GRECIA ELEZIONI EURO RISCHIO TERREMOTO IN EUROPA
ASCA) - Trento, 2 giu - ''Se la Grecia uscira' dall'euro noi siamo impreparati e corriamo forti rischi''. E' intervenuto cosi' Alessandro Profumo, presidente di Monte dei Paschi (Milano: BMPS.MI - notizie) di Siena, durante l'incontro odierno al Festival dell'Economia che portava l'omonimo titolo del libro della protagonista dell'evento, Diane Coyle, membro del consiglio di amministrazione della BBC: ''Economia dell'abbastanza''. Ed e' proprio tra le pagine del libro dell'economista freelance - e' cosi' che ama definirsi - che si cela la soluzione alla crisi economica e che in sintesi puo' essere definita cosi': ''I mercati funzionano bene quando i governi funzionano bene''. In linea con la visione di Diane Coyle, Profumo sostiene che ''le decisioni principali le devono prendere i politici. Bisogna scegliere, dobbiamo essere incisivi nell'agire. Rischiamo che nasca un effetto a catena negativo
. Bisogna capire che meccanismi mettere in piedi per evitare di trovarci a discutere fra breve della situazione dell'Italia e del Portogallo''. Naturalmente per i problemi piu' consistenti non c'e' una risposta facile, come ha sostenuto la relatrice Paola Pica, giornalista del Corriere della Sera: ''Siamo di fronte a una nuova rivoluzione industriale che tocca tutte le sfere del vivere sociale''. Ma rispetto a qualche anno fa, oggi si inizia a comprendere con fiducia quali possono essere i prossimi passi curativi.
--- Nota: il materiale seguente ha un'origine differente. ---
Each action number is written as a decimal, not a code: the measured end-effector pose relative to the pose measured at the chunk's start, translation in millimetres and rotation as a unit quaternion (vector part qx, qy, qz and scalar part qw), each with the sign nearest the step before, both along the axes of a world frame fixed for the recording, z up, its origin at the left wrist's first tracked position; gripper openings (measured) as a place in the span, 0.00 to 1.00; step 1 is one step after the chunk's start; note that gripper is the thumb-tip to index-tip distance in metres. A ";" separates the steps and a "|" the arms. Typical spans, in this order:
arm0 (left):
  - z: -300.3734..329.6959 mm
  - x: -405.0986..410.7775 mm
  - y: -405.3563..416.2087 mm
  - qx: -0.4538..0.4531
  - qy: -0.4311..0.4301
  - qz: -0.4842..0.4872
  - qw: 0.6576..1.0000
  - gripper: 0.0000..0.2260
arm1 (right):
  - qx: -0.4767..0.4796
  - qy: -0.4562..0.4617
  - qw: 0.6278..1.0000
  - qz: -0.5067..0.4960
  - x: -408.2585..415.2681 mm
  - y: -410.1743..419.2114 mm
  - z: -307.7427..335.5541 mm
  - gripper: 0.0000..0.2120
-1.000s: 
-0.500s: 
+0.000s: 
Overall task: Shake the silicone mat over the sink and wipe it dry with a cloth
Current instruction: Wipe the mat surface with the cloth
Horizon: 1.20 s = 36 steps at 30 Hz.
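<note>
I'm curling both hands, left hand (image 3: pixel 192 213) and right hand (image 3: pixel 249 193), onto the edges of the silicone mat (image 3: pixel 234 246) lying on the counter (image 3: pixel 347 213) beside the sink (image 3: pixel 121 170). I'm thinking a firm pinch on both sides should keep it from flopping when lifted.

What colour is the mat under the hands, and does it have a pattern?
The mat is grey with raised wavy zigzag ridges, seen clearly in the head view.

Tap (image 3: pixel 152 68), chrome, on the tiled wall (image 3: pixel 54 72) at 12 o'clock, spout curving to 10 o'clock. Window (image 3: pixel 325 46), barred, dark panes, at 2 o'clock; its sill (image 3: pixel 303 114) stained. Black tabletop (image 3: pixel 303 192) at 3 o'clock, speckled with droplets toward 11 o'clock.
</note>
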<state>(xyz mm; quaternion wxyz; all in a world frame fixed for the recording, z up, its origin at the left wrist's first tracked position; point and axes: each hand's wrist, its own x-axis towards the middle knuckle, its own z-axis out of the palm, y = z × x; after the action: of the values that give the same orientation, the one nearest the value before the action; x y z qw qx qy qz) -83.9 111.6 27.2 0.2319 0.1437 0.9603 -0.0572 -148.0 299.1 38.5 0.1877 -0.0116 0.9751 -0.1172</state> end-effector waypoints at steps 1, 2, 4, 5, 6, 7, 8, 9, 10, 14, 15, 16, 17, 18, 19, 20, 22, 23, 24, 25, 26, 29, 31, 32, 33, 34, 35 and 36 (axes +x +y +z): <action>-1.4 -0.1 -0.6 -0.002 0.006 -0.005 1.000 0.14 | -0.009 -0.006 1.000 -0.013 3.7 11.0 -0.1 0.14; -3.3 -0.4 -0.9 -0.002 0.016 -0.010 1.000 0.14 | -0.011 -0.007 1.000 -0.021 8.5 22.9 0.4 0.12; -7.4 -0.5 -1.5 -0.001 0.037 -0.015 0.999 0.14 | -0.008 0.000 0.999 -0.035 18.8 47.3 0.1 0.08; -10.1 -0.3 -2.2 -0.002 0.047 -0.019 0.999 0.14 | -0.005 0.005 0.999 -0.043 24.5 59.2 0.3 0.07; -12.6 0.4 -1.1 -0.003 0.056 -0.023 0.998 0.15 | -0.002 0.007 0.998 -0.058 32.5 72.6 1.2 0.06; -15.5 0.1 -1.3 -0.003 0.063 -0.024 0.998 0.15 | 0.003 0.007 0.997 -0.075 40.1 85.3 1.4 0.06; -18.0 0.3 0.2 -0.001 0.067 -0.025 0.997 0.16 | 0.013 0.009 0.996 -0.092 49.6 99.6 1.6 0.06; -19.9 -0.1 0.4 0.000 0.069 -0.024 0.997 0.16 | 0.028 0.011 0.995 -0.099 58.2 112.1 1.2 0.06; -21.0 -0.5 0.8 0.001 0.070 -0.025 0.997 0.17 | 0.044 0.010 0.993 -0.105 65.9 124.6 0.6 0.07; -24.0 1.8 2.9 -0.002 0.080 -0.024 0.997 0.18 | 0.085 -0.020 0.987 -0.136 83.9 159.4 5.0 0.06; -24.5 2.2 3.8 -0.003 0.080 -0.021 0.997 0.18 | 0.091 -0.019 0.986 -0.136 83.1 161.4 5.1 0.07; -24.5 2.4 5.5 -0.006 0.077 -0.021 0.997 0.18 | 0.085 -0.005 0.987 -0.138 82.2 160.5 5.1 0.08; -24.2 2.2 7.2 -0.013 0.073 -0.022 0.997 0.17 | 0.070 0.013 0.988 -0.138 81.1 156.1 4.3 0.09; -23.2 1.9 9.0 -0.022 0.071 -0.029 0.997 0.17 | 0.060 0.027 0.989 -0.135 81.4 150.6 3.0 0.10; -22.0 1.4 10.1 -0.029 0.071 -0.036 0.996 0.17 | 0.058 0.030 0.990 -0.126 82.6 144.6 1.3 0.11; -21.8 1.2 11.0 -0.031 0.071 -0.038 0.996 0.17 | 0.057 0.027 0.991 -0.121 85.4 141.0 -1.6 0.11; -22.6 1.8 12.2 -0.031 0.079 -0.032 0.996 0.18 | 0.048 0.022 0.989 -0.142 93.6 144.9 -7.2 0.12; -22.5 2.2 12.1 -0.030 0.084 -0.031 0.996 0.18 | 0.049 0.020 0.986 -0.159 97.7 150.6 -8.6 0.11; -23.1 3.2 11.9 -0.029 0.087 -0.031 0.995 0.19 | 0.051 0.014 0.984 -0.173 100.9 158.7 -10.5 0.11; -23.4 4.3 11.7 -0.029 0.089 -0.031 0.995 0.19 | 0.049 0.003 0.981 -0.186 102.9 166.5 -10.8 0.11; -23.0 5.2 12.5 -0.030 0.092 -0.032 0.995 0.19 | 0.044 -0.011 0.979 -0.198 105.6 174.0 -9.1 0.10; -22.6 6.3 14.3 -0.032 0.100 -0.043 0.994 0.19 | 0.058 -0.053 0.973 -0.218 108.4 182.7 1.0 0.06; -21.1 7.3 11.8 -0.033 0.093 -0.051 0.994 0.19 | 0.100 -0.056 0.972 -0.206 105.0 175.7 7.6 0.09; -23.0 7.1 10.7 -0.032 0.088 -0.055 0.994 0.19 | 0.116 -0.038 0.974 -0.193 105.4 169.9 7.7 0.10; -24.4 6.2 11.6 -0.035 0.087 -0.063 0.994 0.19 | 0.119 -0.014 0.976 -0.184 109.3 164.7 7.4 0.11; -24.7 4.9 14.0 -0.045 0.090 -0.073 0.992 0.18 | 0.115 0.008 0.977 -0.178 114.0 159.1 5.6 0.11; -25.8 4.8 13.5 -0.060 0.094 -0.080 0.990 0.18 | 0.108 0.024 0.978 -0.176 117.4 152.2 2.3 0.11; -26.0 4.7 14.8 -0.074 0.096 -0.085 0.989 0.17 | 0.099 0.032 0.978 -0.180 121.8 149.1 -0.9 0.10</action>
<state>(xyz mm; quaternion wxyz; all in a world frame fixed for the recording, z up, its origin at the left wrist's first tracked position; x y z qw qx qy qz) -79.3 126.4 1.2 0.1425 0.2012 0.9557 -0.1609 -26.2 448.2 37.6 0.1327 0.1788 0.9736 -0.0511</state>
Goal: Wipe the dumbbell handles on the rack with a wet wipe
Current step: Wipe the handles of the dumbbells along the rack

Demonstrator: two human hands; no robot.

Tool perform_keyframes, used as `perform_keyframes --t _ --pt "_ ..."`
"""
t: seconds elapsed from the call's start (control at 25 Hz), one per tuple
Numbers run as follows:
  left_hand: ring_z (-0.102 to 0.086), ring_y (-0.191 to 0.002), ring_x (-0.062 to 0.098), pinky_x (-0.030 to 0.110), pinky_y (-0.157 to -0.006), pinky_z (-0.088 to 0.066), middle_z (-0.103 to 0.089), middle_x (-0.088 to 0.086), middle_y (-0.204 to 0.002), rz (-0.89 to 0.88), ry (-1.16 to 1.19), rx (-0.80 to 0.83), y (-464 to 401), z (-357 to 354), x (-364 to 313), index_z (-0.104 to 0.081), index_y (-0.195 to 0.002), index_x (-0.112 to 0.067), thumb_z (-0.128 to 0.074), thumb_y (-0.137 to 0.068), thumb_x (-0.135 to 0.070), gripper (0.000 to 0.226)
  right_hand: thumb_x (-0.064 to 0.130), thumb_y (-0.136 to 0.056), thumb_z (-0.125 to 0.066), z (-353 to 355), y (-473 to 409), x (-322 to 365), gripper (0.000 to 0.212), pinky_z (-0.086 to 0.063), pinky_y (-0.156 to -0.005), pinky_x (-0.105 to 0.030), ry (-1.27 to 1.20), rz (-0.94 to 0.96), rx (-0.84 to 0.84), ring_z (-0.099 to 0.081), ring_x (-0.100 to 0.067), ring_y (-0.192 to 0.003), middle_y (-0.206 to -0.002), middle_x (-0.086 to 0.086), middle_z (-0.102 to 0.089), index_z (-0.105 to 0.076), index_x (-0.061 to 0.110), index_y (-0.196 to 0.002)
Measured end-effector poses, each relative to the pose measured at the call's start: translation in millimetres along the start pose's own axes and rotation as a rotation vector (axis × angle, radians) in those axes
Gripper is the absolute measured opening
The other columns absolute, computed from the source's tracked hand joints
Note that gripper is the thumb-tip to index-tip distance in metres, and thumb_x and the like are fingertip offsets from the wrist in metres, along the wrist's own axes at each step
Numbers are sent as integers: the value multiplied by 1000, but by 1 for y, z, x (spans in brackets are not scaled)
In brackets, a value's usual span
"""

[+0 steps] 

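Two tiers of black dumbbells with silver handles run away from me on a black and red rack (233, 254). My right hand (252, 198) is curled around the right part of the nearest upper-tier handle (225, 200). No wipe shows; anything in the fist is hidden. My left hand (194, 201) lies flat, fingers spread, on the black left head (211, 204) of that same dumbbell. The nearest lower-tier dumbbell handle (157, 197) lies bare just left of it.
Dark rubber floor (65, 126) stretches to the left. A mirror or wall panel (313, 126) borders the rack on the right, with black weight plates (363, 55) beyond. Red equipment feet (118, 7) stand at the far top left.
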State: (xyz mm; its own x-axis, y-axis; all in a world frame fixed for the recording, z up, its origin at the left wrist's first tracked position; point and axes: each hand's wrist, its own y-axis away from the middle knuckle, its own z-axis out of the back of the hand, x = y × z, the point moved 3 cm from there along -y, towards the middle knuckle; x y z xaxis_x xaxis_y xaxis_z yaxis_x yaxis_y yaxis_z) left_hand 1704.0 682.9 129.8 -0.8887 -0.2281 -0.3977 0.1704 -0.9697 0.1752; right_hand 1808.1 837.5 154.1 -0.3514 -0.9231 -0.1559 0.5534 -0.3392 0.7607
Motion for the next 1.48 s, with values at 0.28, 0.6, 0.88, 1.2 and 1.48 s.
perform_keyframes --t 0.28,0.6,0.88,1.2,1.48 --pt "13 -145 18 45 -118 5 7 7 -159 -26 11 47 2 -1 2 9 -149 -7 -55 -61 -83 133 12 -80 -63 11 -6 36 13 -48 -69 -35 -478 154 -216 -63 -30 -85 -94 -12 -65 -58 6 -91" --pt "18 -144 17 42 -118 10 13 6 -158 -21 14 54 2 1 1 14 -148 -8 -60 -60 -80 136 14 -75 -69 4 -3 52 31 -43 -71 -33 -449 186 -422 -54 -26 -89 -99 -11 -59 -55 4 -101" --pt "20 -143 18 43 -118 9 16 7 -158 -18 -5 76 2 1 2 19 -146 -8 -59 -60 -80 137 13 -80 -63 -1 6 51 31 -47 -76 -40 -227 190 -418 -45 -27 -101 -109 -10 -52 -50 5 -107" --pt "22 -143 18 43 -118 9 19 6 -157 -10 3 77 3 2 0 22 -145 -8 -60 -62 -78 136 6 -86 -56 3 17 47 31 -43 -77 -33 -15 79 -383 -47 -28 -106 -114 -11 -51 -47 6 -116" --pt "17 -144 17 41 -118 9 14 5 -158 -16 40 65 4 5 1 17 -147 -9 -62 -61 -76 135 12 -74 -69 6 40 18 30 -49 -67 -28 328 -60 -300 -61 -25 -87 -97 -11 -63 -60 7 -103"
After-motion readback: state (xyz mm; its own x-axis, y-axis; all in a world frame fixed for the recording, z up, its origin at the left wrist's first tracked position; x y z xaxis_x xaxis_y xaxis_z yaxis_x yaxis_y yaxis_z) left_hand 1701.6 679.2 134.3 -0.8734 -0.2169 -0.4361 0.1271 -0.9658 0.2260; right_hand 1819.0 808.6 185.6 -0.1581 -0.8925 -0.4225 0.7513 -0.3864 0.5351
Nel libro di Diane Coyle si evidenziano, infatti, tre aspetti principali da tenere in considerazione. Il primo fa riferimento alla necessita' di creare nuovi indici per misurare l'economia reale. Non e' dunque piu' sufficiente il PIL, bisogna misurare il patrimonio della nazione. ''Nessun paese - sostiene Diane Coyle - ha questo indice nel bilancio. Eppure va misurato il patrimonio finanziario, il capitale umano e i beni naturali presenti''. Un secondo punto e' rappresentato dalle istituzioni. Durante la rivoluzione industriale c'erano i sindacati che svolgevano un ruolo fondamentale nell'aggregazione di idee e persone, ''oggi - prosegue l'economista Coyle - quali sono le istituzioni della generazione di Facebook? La classe dirigente si e' sempre formata dalle istituzioni. Necessitiamo di istituzioni''. A concludere il quadro vi sono i valori: ''Gli economisti si sono sempre disinteressanti dell'etica. Ma e' dall'etica, dai valori che si possono comprendere le necessita', i bisogni della popolazione''. Dunque, e' l'intero sistema che deve essere ripensato. Questo in sintesi il messaggio di Diane Coyle, condiviso da Profumo che, pero', riportando la discussione su un piano piu' terreno, sostiene: ''Risolvere i problemi del mondo e' troppo ambizioso. Per prima cosa pensiamo a salvare l'Europa. Ed e' vero che le banche vanno disintermediate, ma non e' un'azione subito realizzabile. Subentrano molti fattori, e sono molteplici i cambiamenti da mettere in atto''.